Partiva da via San Vito, con due canne da pesca in mano e un secchio nell’altra. Con lui il suo bambino. Davanti alla caserma della Guardia Finanza, in lungarno Simonelli, il piantone di guardia lo salutava: “Maresciallo, va a pesca?”. Lui rispondeva con poche parole: “Sì, speriamo bene. Arrivederci”. Dopo qualche ora tornava, sudato e un po’ stanco ma felice. Il secchio era pieno. Chi prima lo aveva salutato ora lo guardava stupefatto: “Maresciallo, ma quanti ne ha presi?”. Lui si avvicinava, divertito, spostava il foglio di giornale che aveva messo sopra, a mo’ di coperchio, e mostrava il contenuto: niente pesci ma dei bellissimi fichi, prevalentemente neri.

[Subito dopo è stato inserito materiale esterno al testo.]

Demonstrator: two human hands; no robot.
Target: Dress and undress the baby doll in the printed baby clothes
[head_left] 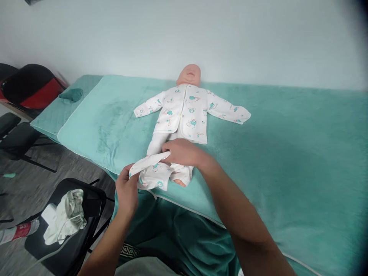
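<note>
A baby doll [189, 74] lies face up on the green bed cover, its head toward the wall. It wears a white printed jacket [186, 111] with both sleeves spread out. White printed baby pants [156, 176] are bunched around its lower legs, and one foot shows at a leg opening. My left hand [126, 188] pinches the waistband at its left end. My right hand [182, 152] grips the waistband's other end over the doll's legs, its fingertips partly hidden.
The green bed [281, 165] stands against a white wall. At lower left, a black chair [76, 249] holds a crumpled light cloth [70, 214] and a white cable. Beside it is a bottle with a red label [24, 230]. More chairs [34, 86] stand at far left.
</note>
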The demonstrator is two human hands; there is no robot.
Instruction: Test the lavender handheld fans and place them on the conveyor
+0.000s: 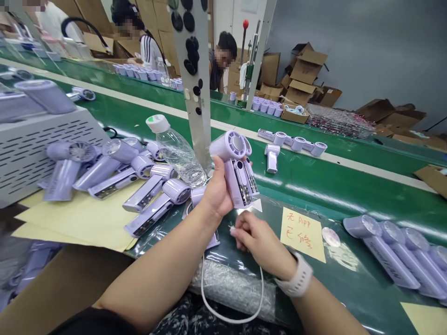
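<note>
My left hand (217,191) is wrapped round what look like two lilac handheld fans (237,184), one behind the other, raised above the bench. Their round heads point up, and the open handles show dark boards inside. Just below them, my right hand (256,236) pinches the small white end of a cable (230,320), apart from the fans. The cable loops down over bubble wrap (240,284) near my lap. Left of my left hand, several lilac fans (148,214) lie heaped, some with opened handles. A lilac piece partly hides under my left forearm.
A tilted water bottle (178,151) leans near the metal post (197,93). A handwritten yellow note (303,233) lies right of my hand, with a row of fans (391,260) beyond. A green conveyor (335,181) carries more fans. People work across it, near cardboard boxes (307,67).
</note>
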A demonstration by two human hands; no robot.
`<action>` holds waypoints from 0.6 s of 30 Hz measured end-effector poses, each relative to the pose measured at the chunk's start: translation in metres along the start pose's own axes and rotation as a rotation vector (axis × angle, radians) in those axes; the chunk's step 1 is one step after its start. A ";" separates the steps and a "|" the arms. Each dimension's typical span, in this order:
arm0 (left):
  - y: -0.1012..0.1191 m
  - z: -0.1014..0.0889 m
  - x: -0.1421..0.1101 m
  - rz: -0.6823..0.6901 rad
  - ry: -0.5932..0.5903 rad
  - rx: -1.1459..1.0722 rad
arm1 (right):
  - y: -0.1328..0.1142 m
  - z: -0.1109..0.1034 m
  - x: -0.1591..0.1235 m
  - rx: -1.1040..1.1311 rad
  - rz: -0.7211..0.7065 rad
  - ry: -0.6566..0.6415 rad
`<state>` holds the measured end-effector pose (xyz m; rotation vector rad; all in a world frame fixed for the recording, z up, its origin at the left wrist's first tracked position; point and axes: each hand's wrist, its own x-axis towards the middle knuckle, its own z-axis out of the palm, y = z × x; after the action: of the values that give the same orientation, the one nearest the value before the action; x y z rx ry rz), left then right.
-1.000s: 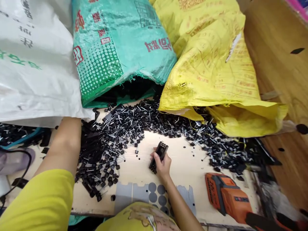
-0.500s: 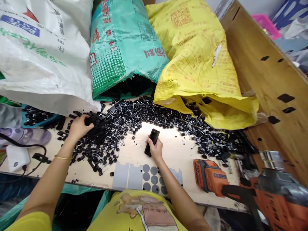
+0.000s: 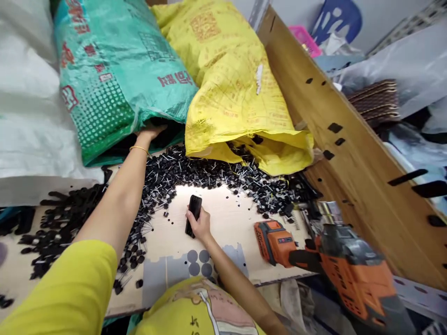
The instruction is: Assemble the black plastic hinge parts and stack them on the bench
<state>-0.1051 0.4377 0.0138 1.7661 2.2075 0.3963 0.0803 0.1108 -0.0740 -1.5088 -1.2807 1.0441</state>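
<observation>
R hand [image 3: 200,224] grips blk part [image 3: 194,209] w/ thumb & fingers closed round it, over bare tabletop [image 3: 228,209]. From part: L hand [image 3: 153,133] 11 o'clock, in grn sack [image 3: 129,79] mouth, fingers can't tell; ylw sack [image 3: 237,88] 1 o'clock.

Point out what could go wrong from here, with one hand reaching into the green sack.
The left hand is in the mouth of the green sack, so its fingers might meet something sharp unseen.
The left forearm crosses the black parts with metal pins; drawing it back could scatter them or scratch the skin.
The orange cordless power tool lies at the worktable's edge and could perhaps be knocked off.
</observation>
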 end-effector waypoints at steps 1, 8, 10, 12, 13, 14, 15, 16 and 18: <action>0.012 0.011 -0.005 -0.019 0.024 0.024 | -0.001 0.000 0.001 -0.015 -0.006 0.005; 0.047 0.036 -0.065 0.098 0.080 -0.038 | 0.002 -0.002 0.004 -0.060 -0.001 -0.023; 0.040 0.020 -0.083 0.094 0.004 -0.010 | 0.003 -0.002 0.005 -0.044 -0.007 -0.029; 0.036 0.001 -0.109 0.100 -0.032 0.034 | 0.002 -0.002 0.007 -0.020 -0.016 -0.031; 0.037 -0.008 -0.125 0.125 -0.011 0.048 | 0.001 -0.003 0.008 -0.008 -0.018 -0.035; 0.042 -0.014 -0.142 0.173 0.037 0.050 | -0.001 -0.003 0.008 0.001 -0.016 -0.039; 0.051 -0.019 -0.158 0.241 0.110 0.034 | -0.003 -0.003 0.009 0.005 -0.011 -0.043; 0.062 -0.021 -0.171 0.311 0.175 0.010 | -0.006 -0.003 0.009 0.006 -0.006 -0.046; 0.090 -0.021 -0.183 0.443 0.229 -0.059 | -0.011 -0.005 0.007 0.006 -0.007 -0.033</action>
<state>0.0060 0.2778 0.0767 2.2712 1.8987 0.7855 0.0829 0.1181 -0.0620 -1.4870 -1.3034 1.0718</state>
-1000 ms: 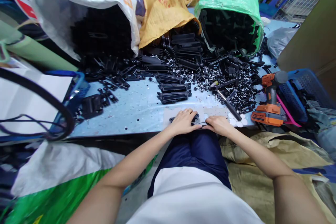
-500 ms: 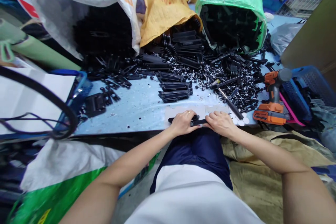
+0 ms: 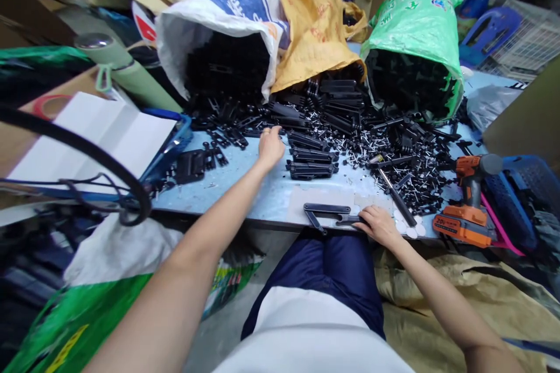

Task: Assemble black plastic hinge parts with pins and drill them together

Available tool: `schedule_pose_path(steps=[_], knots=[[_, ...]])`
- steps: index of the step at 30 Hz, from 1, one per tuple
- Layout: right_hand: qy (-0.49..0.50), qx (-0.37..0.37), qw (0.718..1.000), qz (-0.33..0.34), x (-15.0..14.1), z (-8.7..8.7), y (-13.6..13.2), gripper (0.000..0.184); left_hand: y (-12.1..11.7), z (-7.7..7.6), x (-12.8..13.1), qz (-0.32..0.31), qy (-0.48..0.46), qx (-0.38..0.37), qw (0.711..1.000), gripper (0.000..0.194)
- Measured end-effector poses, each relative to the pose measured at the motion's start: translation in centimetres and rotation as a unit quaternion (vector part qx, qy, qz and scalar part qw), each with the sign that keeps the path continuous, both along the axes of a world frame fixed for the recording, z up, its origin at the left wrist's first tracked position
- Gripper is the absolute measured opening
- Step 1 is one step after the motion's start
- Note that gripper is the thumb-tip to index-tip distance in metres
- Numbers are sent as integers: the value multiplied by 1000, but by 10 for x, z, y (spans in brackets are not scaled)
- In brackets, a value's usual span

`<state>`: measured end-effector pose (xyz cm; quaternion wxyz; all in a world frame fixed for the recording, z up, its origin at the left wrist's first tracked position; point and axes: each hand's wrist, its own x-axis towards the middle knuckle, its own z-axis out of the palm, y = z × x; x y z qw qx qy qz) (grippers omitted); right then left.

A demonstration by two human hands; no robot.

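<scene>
My right hand [image 3: 378,225] is at the table's front edge, fingers closed on the end of a black forked plastic part [image 3: 347,220]. Left of it lies a black hinged plastic arm [image 3: 327,208], bent into a V; whether the two are joined I cannot make out. My left hand [image 3: 272,146] reaches forward to the edge of the heap, its fingers bent over a black plastic bar [image 3: 252,133], partly hidden under them. Just right of that hand, several black folded arms [image 3: 312,170] lie stacked in rows.
White, yellow and green sacks [image 3: 413,29] spill black parts and small pins [image 3: 365,145] across the back. An orange cordless drill [image 3: 470,198] stands at right, near a rod-shaped tool [image 3: 397,198] and blue baskets [image 3: 510,204]. White paper [image 3: 96,140] and a black cable [image 3: 87,145] are at left.
My left hand has let go of the black arm at the front edge and moved forward and left to the heap. My right hand stays near the edge. The view has shifted.
</scene>
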<state>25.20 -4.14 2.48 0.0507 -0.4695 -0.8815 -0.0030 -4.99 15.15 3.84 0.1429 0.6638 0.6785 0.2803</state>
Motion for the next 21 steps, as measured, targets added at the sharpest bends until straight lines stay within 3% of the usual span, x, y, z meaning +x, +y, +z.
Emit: schedule_pose_path(steps=[2, 4, 10, 13, 16, 21], knots=[[13, -15, 1000, -4, -2, 5, 3, 35, 23, -2, -15, 4, 16, -32, 999, 27], [24, -22, 999, -17, -7, 13, 15, 33, 31, -8, -19, -13, 28, -52, 998, 21], [-67, -31, 983, -165, -32, 34, 92, 28, 12, -21, -12, -48, 82, -75, 993, 32], [-125, -68, 973, -182, -43, 35, 121, 29, 4, -19, -15, -88, 132, -78, 984, 47], [-113, -92, 973, -181, -43, 34, 129, 26, 6, -17, -18, -130, 163, -73, 975, 44], [84, -108, 974, -179, -26, 33, 105, 23, 14, -19, -20, -152, 185, -77, 968, 24]])
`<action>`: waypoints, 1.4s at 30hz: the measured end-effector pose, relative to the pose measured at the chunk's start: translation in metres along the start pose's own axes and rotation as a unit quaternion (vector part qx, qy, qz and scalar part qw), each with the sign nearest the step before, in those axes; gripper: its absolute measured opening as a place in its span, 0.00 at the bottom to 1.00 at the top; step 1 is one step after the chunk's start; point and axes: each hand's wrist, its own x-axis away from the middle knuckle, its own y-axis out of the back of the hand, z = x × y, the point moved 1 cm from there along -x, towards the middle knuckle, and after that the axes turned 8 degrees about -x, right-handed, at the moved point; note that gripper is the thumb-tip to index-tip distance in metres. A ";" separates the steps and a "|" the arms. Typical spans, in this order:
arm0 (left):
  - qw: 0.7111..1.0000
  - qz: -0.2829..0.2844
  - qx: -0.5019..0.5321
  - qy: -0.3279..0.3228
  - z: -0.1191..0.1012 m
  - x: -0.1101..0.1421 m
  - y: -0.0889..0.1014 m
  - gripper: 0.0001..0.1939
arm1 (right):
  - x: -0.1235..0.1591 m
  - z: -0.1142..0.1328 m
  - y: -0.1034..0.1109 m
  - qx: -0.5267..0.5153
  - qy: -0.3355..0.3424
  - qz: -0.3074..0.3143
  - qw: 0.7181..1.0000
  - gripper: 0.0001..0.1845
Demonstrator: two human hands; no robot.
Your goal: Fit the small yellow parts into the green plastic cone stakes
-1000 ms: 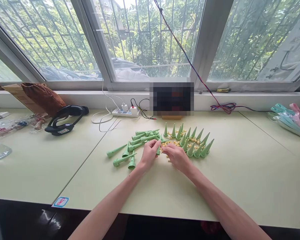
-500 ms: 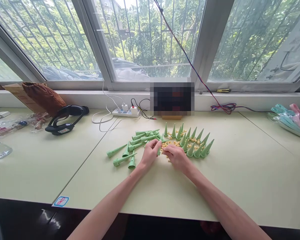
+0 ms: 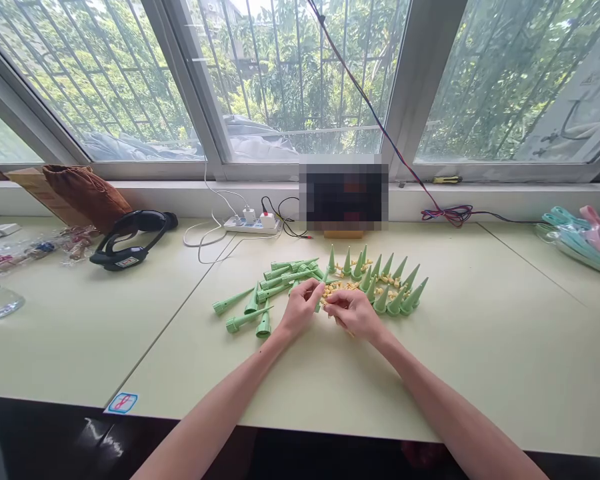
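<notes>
My left hand (image 3: 299,308) is closed around a green cone spike (image 3: 321,296), tip up. My right hand (image 3: 354,313) pinches something small at the cone's side; a small yellow piece shows by its fingers. Just beyond my hands lies a scatter of small yellow parts (image 3: 341,287). Several green cones (image 3: 393,285) stand upright in rows to the right of it. A pile of long green spikes (image 3: 281,275) lies to the left, some on their sides.
The pale green table (image 3: 480,360) runs under a window sill. A power strip (image 3: 253,224) with cables sits at the back, a black headset (image 3: 130,237) and brown bag (image 3: 86,192) at the left, and bagged pastel items (image 3: 583,241) at the far right.
My hands have stayed together at the same spot. The right hand has drawn slightly nearer and turned its fingers at the cone held by the left hand.
</notes>
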 end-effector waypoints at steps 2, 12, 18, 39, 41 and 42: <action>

Questa “pesca miracolosa” di fichi avveniva d’estate. Li trovava su alcuni alberi cresciuti in modo spontaneo sulle antiche mura di Pisa, alla Cittadella. Siccome, però, erano tutti molto alti e piuttosto difficili da cogliere, lui si era inventato un meccanismo a prova di bomba: aveva fissato, in cima a due canne da pesca dei cerchietti di ferro. Con questi faceva dei piccoli movimenti con il polso e il fico maturo cadeva giù, senza opporre resistenza. Ne mangiava un bel po’, ne era davvero ghiotto fin da piccolo, quando in tempo di guerra li andava a cercare per combattere la terribile fame di quei giorni. Castagne, fichi, pannocchie… ogni frutto della terra era manna dal cielo. Quelli che gli avanzavano li portava a casa, dove sua moglie li usava per preparare delle ottime marmellate.

Un giorno il maresciallo tornò a casa con delle buste di plastica piene di funghi pinetini. Li aveva raccolti nel prato che costeggia via Bonanno Pisano, sotto i pini, a ridosso delle mura antiche. Sì, vicino c’era la strada, ma alla fine degli anni Settanta-primi Ottanta il traffico di auto non era così pesante in città, e per questo si potevano mangiare.

Frequentando col suo bimbo il parco giochi della Cittadella, e il mitico Parco Robinson, una vera e propria oasi verde dove i bambini potevano scorrazzare felici, per ore, senza alcun pericolo, si era accorto di una cosa. Sulle mura crescevano delle strane pianticelle: producevano dei bellissimi fior, che poco prima di sbocciare erano dei… capperi! Questa scoperta lo aveva lasciato di stucco. Le piantine avevano le radici conficcate tra le pietre, in simbiosi con le antiche mura pisane. Chissà chi le aveva portate lì e da quanto tempo vi crescevano. Un vero e proprio miracolo della natura, che a dire il vero si poteva e ancora oggi si può notare anche su alcuni tratti dei muretti sugli argini dell’Arno. Quante ore passate a raccogliere i capperi (meglio se molto piccoli), riempendo vasetti di vetro e conservandoli, poi, sotto sale o sotto aceto. E che buoni erano sulla pizza o usati per cucinare altre prelibatezze. Fichi, capperi, funghi… tanti bellissimi ricordi pisani pieni di spensieratezza e felicità.

P.S. Il maresciallo era mio padre, il bambino ero io.